Naquela época, muitos no Ocidente poderiam, com toda a sinceridade, dizer que não sabiam quantas pessoas foram mortas ou presas pelo regime soviético. Hoje sabemos muito sobre a crueldade da China, incluindo o assassinato em massa pelo Vírus de Wuhan que o Partido Comunista Chinês impôs ao mundo, primeiro mentindo que o vírus não era transmissível de pessoa a pessoa e, em seguida, interrompendo voos domésticos de Wuhan, contudo permitindo que voos internacionais continuassem. Como consequência, todos os países do planeta foram infectados, resultando no assassinato de mais de 2,5 milhões de pessoas.
Também sabemos acerca do número de pessoas presas no laogai, as "prisões administrativas" chinesas (estimado em 50 milhões). Sabemos do número de meninas chinesas que o regime chinês impediu de nascerem quando a "política de um filho" estava em vigor (estimado em 30 milhões). Sabemos do número de pessoas assassinadas na Praça Tiananmen, a última vez que o regime foi abertamente desafiado por seus cidadãos (estimado em 10 mil).

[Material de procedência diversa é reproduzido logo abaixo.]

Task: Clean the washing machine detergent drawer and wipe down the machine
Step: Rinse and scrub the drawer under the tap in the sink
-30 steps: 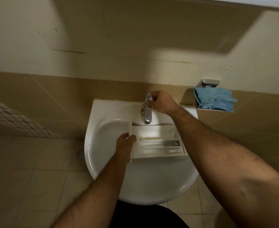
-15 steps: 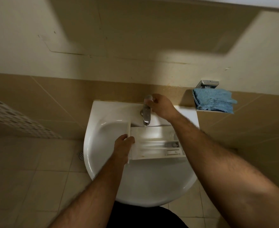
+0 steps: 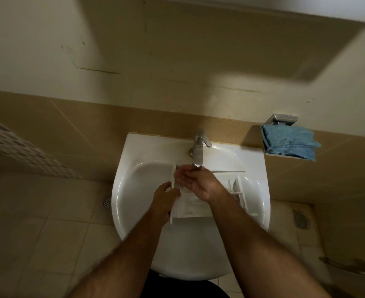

"Lugares habitados por minorias étnicas, como Xinjiang e Tibete, têm se destacado como exemplos brilhantes do progresso nos direitos humanos na China", ressaltou o ministro das Relações Exteriores da China, Wang Yi horas antes de discursar na conferência anual do Conselho de Direitos Humanos das Nações Unidas. Provavelmente, nem a União Soviética teria condições de sair com essa.
Giulio Meotti, Editor Cultural do diário Il Foglio, é jornalista e escritor italiano.